Provided data

· · ·

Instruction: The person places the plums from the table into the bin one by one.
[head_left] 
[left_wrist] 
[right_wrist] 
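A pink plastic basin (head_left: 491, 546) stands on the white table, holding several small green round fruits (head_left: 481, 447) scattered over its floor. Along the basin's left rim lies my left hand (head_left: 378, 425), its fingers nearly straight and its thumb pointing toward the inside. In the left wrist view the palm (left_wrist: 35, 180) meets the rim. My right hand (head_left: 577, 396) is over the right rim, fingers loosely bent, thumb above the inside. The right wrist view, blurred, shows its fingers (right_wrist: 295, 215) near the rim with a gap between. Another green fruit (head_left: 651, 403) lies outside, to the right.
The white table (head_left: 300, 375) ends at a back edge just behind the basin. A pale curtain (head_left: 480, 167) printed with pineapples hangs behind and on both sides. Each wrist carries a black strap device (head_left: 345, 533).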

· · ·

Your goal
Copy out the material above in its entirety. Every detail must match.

Reply
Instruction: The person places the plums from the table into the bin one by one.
[head_left] 
[left_wrist] 
[right_wrist] 
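A pink plastic basin (head_left: 491, 546) stands on the white table, holding several small green round fruits (head_left: 481, 447) scattered over its floor. Along the basin's left rim lies my left hand (head_left: 378, 425), its fingers nearly straight and its thumb pointing toward the inside. In the left wrist view the palm (left_wrist: 35, 180) meets the rim. My right hand (head_left: 577, 396) is over the right rim, fingers loosely bent, thumb above the inside. The right wrist view, blurred, shows its fingers (right_wrist: 295, 215) near the rim with a gap between. Another green fruit (head_left: 651, 403) lies outside, to the right.
The white table (head_left: 300, 375) ends at a back edge just behind the basin. A pale curtain (head_left: 480, 167) printed with pineapples hangs behind and on both sides. Each wrist carries a black strap device (head_left: 345, 533).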

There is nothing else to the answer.